**THE DATA:**
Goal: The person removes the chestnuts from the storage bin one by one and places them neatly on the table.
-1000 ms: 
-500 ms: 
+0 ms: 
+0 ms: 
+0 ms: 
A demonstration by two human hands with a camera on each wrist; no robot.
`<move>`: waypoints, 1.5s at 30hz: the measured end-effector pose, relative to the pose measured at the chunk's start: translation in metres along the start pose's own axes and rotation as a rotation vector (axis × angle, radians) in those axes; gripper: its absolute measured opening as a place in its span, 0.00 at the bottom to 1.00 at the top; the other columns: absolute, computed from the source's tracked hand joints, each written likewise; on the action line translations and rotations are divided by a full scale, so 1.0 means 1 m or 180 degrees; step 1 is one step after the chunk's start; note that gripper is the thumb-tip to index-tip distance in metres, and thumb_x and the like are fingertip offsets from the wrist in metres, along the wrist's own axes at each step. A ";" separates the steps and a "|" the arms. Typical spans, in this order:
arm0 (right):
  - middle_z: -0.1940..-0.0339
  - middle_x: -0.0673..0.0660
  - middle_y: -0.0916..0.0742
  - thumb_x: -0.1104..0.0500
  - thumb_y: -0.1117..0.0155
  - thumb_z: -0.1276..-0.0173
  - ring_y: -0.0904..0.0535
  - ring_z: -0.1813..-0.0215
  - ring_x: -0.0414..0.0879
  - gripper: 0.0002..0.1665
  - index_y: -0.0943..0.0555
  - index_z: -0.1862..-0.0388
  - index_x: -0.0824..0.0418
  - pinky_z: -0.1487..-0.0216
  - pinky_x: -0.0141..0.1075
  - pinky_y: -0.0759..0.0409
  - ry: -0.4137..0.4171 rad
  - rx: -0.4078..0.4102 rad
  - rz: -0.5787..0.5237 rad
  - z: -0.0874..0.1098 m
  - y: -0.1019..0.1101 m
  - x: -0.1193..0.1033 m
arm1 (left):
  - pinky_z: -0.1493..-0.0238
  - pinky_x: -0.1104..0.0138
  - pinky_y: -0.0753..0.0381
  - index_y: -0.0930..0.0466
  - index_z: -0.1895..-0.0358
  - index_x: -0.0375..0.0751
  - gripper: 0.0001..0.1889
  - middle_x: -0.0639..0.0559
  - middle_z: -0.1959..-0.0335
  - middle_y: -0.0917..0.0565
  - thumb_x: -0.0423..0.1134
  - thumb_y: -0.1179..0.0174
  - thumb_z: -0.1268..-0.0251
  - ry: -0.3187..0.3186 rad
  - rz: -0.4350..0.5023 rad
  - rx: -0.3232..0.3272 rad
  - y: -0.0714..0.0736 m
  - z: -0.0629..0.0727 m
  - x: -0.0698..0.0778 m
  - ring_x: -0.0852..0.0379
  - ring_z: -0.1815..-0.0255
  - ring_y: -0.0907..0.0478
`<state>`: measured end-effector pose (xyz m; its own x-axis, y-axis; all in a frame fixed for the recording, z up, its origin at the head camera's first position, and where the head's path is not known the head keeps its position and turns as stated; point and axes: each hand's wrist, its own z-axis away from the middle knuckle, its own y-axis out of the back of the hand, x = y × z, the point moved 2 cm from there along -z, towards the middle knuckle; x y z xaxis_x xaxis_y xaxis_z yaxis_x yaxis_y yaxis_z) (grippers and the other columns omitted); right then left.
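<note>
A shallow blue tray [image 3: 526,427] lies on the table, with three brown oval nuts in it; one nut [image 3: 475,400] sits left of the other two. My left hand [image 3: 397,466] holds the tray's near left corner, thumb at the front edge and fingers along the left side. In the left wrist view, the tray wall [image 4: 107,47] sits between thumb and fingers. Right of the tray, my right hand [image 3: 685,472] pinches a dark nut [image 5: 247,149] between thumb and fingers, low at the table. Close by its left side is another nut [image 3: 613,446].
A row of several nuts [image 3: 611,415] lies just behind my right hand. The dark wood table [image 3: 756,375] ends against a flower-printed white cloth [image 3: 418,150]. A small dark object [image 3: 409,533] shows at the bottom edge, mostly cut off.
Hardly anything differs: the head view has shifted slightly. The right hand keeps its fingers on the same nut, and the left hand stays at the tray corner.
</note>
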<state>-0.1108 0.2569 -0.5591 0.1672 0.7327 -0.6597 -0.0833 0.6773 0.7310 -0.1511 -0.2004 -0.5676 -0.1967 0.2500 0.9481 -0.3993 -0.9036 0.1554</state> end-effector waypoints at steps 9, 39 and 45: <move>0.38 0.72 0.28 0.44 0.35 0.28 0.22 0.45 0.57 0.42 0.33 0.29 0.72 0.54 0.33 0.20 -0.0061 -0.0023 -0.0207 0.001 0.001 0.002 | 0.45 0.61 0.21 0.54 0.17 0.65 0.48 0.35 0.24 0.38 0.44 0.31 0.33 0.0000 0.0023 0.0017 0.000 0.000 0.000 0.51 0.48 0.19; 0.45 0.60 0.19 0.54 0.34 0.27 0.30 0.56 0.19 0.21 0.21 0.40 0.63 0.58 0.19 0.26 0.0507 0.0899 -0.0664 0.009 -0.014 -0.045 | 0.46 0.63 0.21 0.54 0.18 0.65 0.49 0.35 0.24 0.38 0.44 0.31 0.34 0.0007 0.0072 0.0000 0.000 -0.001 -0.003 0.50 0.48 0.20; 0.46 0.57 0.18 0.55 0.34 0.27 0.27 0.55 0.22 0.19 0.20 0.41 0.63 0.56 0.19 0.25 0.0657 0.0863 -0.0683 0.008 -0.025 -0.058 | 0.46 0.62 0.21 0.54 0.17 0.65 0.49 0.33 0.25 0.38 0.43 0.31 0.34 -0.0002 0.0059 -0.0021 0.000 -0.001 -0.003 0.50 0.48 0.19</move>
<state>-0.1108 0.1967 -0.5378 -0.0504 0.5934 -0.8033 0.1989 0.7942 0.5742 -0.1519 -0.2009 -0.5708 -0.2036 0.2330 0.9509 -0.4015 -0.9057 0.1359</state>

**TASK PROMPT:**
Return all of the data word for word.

**SOLUTION FOR THIS PROBLEM:**
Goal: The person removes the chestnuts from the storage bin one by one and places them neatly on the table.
-1000 ms: 
-500 ms: 
+0 ms: 
+0 ms: 
+0 ms: 
A demonstration by two human hands with a camera on each wrist; no robot.
`<move>`: waypoints, 1.5s at 30hz: the measured end-effector pose, relative to the pose measured at the chunk's start: translation in metres along the start pose's own axes and rotation as a rotation vector (axis × angle, radians) in those axes; gripper: its absolute measured opening as a place in its span, 0.00 at the bottom to 1.00 at the top; the other columns: absolute, computed from the source's tracked hand joints, each written likewise; on the action line translations and rotations are divided by a full scale, so 1.0 means 1 m or 180 degrees; step 1 is one step after the chunk's start; note that gripper is the thumb-tip to index-tip distance in metres, and thumb_x and the like are fingertip offsets from the wrist in metres, along the wrist's own axes at each step. A ";" separates the steps and a "|" the arms. Typical spans, in this order:
arm0 (right):
  - middle_z: -0.1940..-0.0339
  - middle_x: -0.0673..0.0660
  - middle_y: -0.0916..0.0742
  - thumb_x: -0.1104..0.0500
  - thumb_y: -0.1117..0.0155
  - thumb_z: -0.1276..-0.0173
  - ring_y: -0.0904..0.0535
  - ring_z: -0.1813..-0.0215
  - ring_x: -0.0414..0.0879
  - gripper: 0.0002..0.1665
  - index_y: -0.0943..0.0555
  - index_z: -0.1862..-0.0388
  - index_x: -0.0824..0.0418
  - pinky_z: -0.1487..-0.0216
  - pinky_x: -0.0141..0.1075
  - pinky_y: -0.0759..0.0409
  - ry: -0.4137..0.4171 rad
  - rx: -0.4078..0.4102 rad
  - rz: -0.5787..0.5237 rad
  - z: -0.0874..0.1098 m
  - y: -0.1019..0.1101 m
  - x: -0.1193..0.1033 m
arm1 (left):
  - pinky_z: -0.1493..-0.0238
  - pinky_x: -0.1104..0.0138
  - pinky_y: -0.0753..0.0381
  - index_y: -0.0930..0.0466
  - index_z: -0.1895..-0.0358
  - index_x: -0.0375..0.0751
  - gripper: 0.0001..0.1889
  - middle_x: -0.0639..0.0559
  - middle_z: -0.1959..-0.0335
  - middle_y: -0.0917..0.0565
  - thumb_x: -0.0423..0.1134
  - thumb_y: -0.1179..0.0174
  - thumb_z: -0.1268..-0.0251
  - ry: -0.3187..0.3186 rad
  - rz: -0.4350..0.5023 rad
  - rx: -0.3232..0.3272 rad
  - y: -0.0714..0.0736 m
  - z: -0.0629..0.0727 m
  - x: -0.0698..0.0778 m
  - ring_x: -0.0852..0.0379
  - ring_z: -0.1815..-0.0255
  - ring_y: -0.0907..0.0478
`<state>`: measured end-effector pose (xyz m; its own x-axis, y-axis; all in a frame fixed for the recording, z up, its origin at the head camera's first position, and where the head's path is not known the head keeps its position and turns as stated; point and axes: each hand's wrist, its own z-axis away from the middle knuckle, its own y-axis out of the back of the hand, x = y × z, the point moved 2 cm from there along -z, towards the middle knuckle; x y z xaxis_x xaxis_y xaxis_z yaxis_x yaxis_y yaxis_z) (grippers and the other columns omitted); right then left.
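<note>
A shallow blue tray [image 3: 526,427] lies on the table, with three brown oval nuts in it; one nut [image 3: 475,400] sits left of the other two. My left hand [image 3: 397,466] holds the tray's near left corner, thumb at the front edge and fingers along the left side. In the left wrist view, the tray wall [image 4: 107,47] sits between thumb and fingers. Right of the tray, my right hand [image 3: 685,472] pinches a dark nut [image 5: 247,149] between thumb and fingers, low at the table. Close by its left side is another nut [image 3: 613,446].
A row of several nuts [image 3: 611,415] lies just behind my right hand. The dark wood table [image 3: 756,375] ends against a flower-printed white cloth [image 3: 418,150]. A small dark object [image 3: 409,533] shows at the bottom edge, mostly cut off.
Hardly anything differs: the head view has shifted slightly. The right hand keeps its fingers on the same nut, and the left hand stays at the tray corner.
</note>
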<state>-0.1108 0.2569 -0.5591 0.1672 0.7327 -0.6597 -0.0833 0.6773 0.7310 -0.1511 -0.2004 -0.5676 -0.1967 0.2500 0.9481 -0.3993 -0.9036 0.1554</state> end-effector waypoints at steps 9, 39 and 45: <move>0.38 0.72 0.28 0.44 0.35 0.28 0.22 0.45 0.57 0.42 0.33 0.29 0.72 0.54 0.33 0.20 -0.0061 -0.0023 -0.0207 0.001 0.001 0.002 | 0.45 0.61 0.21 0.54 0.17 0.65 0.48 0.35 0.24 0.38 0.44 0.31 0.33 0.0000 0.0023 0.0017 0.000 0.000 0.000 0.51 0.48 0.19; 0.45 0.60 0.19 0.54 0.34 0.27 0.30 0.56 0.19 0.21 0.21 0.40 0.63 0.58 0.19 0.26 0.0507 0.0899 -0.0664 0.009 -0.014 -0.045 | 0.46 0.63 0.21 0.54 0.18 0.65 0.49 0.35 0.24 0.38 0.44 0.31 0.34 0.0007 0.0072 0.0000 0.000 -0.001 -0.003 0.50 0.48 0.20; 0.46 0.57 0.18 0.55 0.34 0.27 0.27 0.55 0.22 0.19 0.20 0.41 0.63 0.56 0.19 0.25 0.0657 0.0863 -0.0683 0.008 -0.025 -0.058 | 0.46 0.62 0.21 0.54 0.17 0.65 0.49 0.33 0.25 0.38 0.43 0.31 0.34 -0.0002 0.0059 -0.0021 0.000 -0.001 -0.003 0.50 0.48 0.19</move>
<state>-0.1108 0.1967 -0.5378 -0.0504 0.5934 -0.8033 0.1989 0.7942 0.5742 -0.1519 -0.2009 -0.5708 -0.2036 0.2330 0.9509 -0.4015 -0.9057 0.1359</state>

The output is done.